*WHAT TO DO*: Keep the pictures out while you transcribe the listing below exactly.

*DATA EXCERPT*:
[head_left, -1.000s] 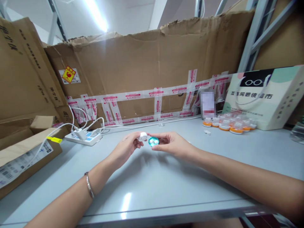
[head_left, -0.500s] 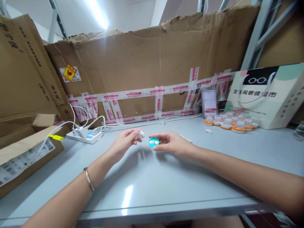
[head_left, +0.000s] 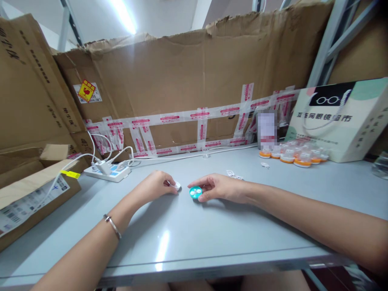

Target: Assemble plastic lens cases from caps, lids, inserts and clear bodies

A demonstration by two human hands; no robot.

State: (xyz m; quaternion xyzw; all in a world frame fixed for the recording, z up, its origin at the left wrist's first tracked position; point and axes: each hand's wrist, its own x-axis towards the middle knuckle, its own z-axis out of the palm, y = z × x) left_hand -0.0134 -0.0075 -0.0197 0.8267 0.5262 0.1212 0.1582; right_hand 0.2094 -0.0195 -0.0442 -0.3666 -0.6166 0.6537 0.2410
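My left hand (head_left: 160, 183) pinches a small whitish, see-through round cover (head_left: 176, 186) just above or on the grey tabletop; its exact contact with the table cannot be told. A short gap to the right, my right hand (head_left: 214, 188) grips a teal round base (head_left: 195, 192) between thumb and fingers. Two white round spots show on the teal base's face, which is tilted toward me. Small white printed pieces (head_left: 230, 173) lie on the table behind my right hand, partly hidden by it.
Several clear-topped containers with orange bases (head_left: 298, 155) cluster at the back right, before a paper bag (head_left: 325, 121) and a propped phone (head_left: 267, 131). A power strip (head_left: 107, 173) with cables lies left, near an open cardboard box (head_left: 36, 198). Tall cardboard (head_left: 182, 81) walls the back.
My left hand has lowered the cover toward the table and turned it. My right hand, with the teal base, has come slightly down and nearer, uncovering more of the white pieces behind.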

*RESPONSE BOX*:
[head_left, -1.000s] 
[head_left, -0.500s] 
[head_left, +0.000s] 

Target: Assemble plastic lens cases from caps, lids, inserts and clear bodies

A demonstration by two human hands; no robot.

State: (xyz m; quaternion xyzw; all in a world frame fixed for the recording, z up, its origin at the left wrist's first tracked position; point and axes: each hand's wrist, its own x-axis towards the middle knuckle, its own z-axis out of the palm, y = z × x) left_hand -0.0134 -0.0075 -0.0197 0.8267 0.5262 0.1212 0.1582; right_hand 0.2094 -0.0195 -0.0442 -0.3666 -0.6166 0.6537 0.2410
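My left hand (head_left: 160, 183) pinches a small whitish, see-through round cover (head_left: 176, 186) just above or on the grey tabletop; its exact contact with the table cannot be told. A short gap to the right, my right hand (head_left: 214, 188) grips a teal round base (head_left: 195, 192) between thumb and fingers. Two white round spots show on the teal base's face, which is tilted toward me. Small white printed pieces (head_left: 230, 173) lie on the table behind my right hand, partly hidden by it.
Several clear-topped containers with orange bases (head_left: 298, 155) cluster at the back right, before a paper bag (head_left: 325, 121) and a propped phone (head_left: 267, 131). A power strip (head_left: 107, 173) with cables lies left, near an open cardboard box (head_left: 36, 198). Tall cardboard (head_left: 182, 81) walls the back.
My left hand has lowered the cover toward the table and turned it. My right hand, with the teal base, has come slightly down and nearer, uncovering more of the white pieces behind.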

Now the answer is complete.